Task to carry out: Please restate verbatim the lines that open the listing below, ending with the line in which "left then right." occurs.

-- Information shown follows --

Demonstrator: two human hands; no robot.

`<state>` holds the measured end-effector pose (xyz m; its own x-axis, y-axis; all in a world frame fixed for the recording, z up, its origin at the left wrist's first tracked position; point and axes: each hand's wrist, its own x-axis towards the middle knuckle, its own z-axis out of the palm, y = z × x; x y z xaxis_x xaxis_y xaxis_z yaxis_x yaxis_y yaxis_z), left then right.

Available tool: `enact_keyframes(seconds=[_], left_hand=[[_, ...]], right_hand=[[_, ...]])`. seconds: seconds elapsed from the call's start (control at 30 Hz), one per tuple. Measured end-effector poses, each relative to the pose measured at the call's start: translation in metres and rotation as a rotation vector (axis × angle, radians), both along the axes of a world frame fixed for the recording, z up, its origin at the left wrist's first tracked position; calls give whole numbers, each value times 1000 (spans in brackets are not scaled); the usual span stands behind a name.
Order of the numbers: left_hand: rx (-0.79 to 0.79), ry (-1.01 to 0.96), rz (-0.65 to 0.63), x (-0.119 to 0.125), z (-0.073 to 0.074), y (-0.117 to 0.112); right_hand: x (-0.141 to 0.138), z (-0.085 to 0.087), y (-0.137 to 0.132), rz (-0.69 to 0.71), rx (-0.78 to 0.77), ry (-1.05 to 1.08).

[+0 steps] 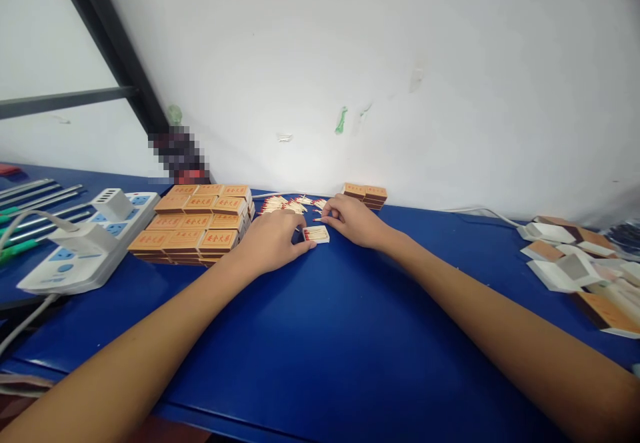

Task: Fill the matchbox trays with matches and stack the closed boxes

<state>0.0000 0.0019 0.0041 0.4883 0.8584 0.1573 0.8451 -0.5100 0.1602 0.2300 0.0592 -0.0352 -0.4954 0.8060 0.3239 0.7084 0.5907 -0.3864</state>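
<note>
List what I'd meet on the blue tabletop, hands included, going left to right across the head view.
White power strip → large matchbox stack → left hand → open matchbox tray → right hand → jumbled box pieces.

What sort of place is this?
Probably an indoor workbench, maybe a small packing spot: a blue tabletop against a white wall, stacked matchboxes near loose matches, and a power strip at the left.

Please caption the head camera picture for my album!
On a blue table, the left hand holds a matchbox tray of matches, the right hand a match.
</note>
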Motion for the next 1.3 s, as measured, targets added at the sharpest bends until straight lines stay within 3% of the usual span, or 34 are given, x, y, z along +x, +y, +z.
enact_keyframes(seconds=[0.23, 0.63, 0.97, 1.17, 1.3], left_hand=[[0, 5, -3, 0, 1, -1], [-3, 4, -3, 0, 1, 0], [9, 27, 1, 0, 2, -1], [0, 12, 0, 0, 1, -1], [5, 8, -8, 0, 1, 0]], right_hand=[[-1, -3, 0, -23, 3, -62], [-5, 5, -6, -60, -32, -162], [-16, 30, -27, 116, -158, -90], [-9, 14, -13, -144, 75, -70], [-3, -1, -5, -156, 52, -67]])
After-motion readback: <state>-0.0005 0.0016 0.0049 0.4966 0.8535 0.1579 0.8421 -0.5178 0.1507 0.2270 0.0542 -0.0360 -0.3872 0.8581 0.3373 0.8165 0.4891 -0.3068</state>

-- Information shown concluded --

Written answer:
Demonstrator: two human hands; no robot.

`<state>` holds the measured end-effector pose (xyz m; its own x-axis, y-axis; all in a world frame fixed for the recording, z up, its origin at the left wrist's first tracked position; point and axes: each hand's wrist, its own x-axis towards the middle knuckle, its own z-axis out of the palm, y = z × x; x y z xaxis_x xaxis_y xaxis_z yaxis_x yaxis_y yaxis_z), left then right.

Nothing more remains to be done for this exercise.